**Provided material**
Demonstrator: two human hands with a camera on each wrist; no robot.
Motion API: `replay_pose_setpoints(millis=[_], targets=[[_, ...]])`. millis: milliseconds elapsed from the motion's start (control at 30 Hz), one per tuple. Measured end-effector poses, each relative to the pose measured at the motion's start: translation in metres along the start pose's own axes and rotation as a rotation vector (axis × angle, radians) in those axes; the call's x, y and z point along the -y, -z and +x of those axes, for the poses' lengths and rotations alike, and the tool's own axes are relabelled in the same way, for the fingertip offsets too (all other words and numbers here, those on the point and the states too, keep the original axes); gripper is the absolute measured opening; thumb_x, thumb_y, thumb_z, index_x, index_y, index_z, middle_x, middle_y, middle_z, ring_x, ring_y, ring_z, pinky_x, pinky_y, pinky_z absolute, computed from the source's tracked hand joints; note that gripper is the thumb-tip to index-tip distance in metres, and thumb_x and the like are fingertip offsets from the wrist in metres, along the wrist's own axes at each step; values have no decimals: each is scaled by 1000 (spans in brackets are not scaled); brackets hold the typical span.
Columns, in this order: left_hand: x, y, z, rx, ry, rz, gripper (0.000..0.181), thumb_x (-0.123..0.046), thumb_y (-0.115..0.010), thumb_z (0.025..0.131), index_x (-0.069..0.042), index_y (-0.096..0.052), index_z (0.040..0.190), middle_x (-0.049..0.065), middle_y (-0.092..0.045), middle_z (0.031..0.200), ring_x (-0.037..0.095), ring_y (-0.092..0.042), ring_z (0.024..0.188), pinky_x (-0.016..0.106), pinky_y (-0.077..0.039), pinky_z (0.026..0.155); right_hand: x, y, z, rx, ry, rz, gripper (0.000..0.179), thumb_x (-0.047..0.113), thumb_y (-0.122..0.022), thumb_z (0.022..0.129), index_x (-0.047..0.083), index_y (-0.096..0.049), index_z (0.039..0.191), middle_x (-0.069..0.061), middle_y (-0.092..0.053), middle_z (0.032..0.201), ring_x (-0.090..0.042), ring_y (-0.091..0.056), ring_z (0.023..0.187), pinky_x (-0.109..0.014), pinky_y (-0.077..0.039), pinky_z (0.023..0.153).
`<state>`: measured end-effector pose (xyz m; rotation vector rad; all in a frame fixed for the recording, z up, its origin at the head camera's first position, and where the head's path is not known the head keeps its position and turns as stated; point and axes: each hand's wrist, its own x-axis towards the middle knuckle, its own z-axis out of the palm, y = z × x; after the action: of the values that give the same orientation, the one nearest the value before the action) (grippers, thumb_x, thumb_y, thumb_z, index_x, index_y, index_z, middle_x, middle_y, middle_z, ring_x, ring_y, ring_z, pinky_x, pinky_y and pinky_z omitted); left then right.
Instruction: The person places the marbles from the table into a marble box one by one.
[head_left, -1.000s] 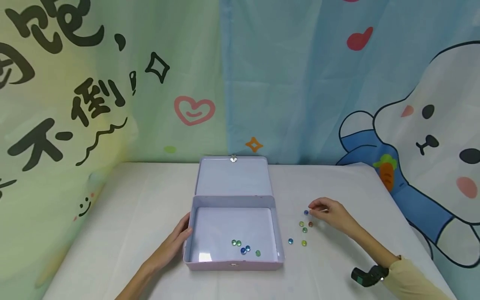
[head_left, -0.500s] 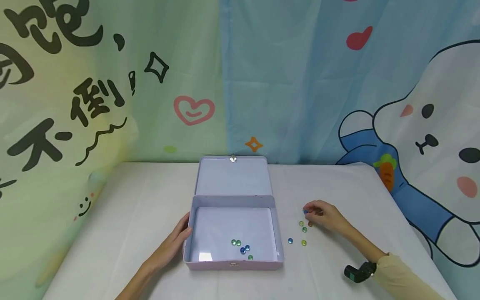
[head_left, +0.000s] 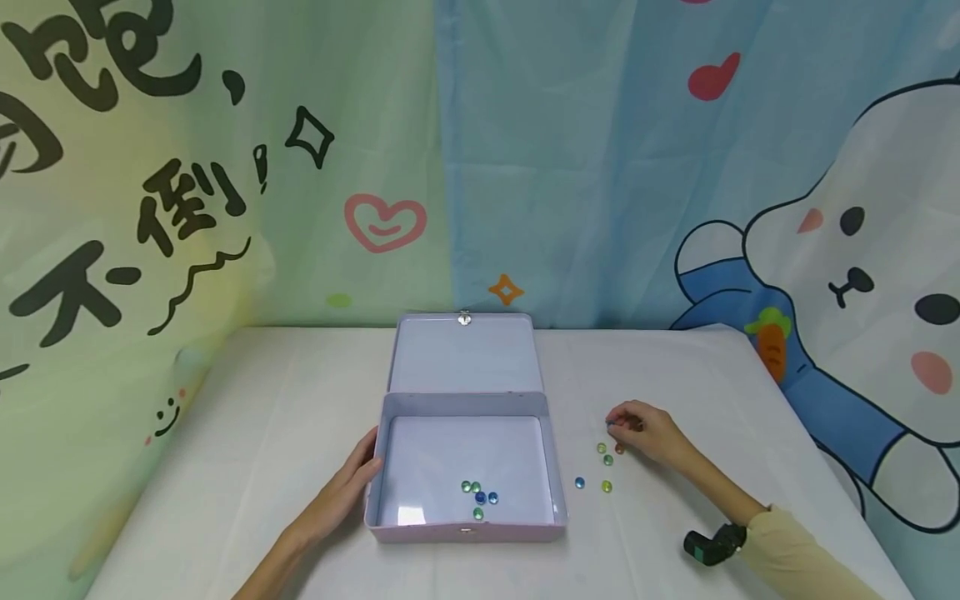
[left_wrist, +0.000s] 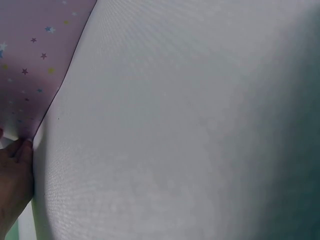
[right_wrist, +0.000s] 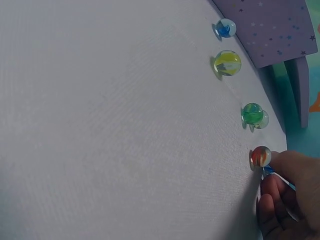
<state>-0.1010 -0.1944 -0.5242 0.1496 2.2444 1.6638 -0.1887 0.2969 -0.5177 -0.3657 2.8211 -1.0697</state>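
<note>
A metal box (head_left: 465, 533) with its lid (head_left: 465, 354) raised lies on the table, pink-purple with small stars outside. My left hand (head_left: 341, 486) holds its left wall, thumb at the rim; the left wrist view shows the fingers (left_wrist: 22, 150) at the box's lower edge. Inside are several glass marbles, among them a dark blue marble (head_left: 481, 497) and a green marble (head_left: 477, 513). Right of the box, my right hand (head_left: 651, 432) pinches a blue marble (right_wrist: 268, 170), mostly hidden by thumb and fingers. A red-orange marble (right_wrist: 260, 156) sits right beside the thumb.
Nearer the box's right side are a light blue marble (head_left: 580, 482) and a yellow marble (head_left: 607, 487). A green marble (right_wrist: 252, 114) and a pale yellow-green marble (head_left: 602, 448) lie close together. A printed curtain (head_left: 562, 167) hangs behind the white-covered table (head_left: 300, 375).
My right hand has moved slightly left and closed its fingers on the blue marble. Inside the box, a green marble has rolled left and the dark blue marble has shifted slightly. My left hand stays put.
</note>
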Motion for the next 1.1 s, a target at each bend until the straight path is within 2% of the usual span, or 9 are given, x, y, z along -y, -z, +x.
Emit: replay_pose_setpoints(millis=[467,767,1100], targets=[[-1,0,0,-9,10,13,60,-40,-33,104,-23,-10,157,12,-13,164,34,-14,151,58,-12,119,-2,-1,2,0,3,-5,17,17,-69,90,6,-68,102,0,-65,85,-1,-52,74,-19,-47,67],[-2,0,2,-13,12,17,61,-41,-34,104,-22,-10,157,12,-14,164,33,-14,151,56,-13,120,-4,-2,3,-5,-42,-46,19,18,-68,90,6,-68,104,0,-65,86,-5,-54,76,-19,-48,69],[-2,0,0,-11,7,4,61,-39,-35,104,-21,-10,157,12,-13,164,32,-14,151,56,-13,120,0,-3,3,-10,-47,-41,19,20,-69,90,5,-69,103,0,-65,84,-6,-53,75,-19,-47,67]])
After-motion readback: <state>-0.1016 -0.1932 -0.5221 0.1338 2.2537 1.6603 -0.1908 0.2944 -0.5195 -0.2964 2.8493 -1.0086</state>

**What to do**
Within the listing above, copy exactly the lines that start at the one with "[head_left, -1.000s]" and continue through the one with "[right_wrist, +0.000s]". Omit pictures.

**Solution to this task**
[head_left, -1.000s] 
[head_left, -0.500s] 
[head_left, +0.000s] 
[left_wrist, +0.000s] 
[right_wrist, +0.000s] 

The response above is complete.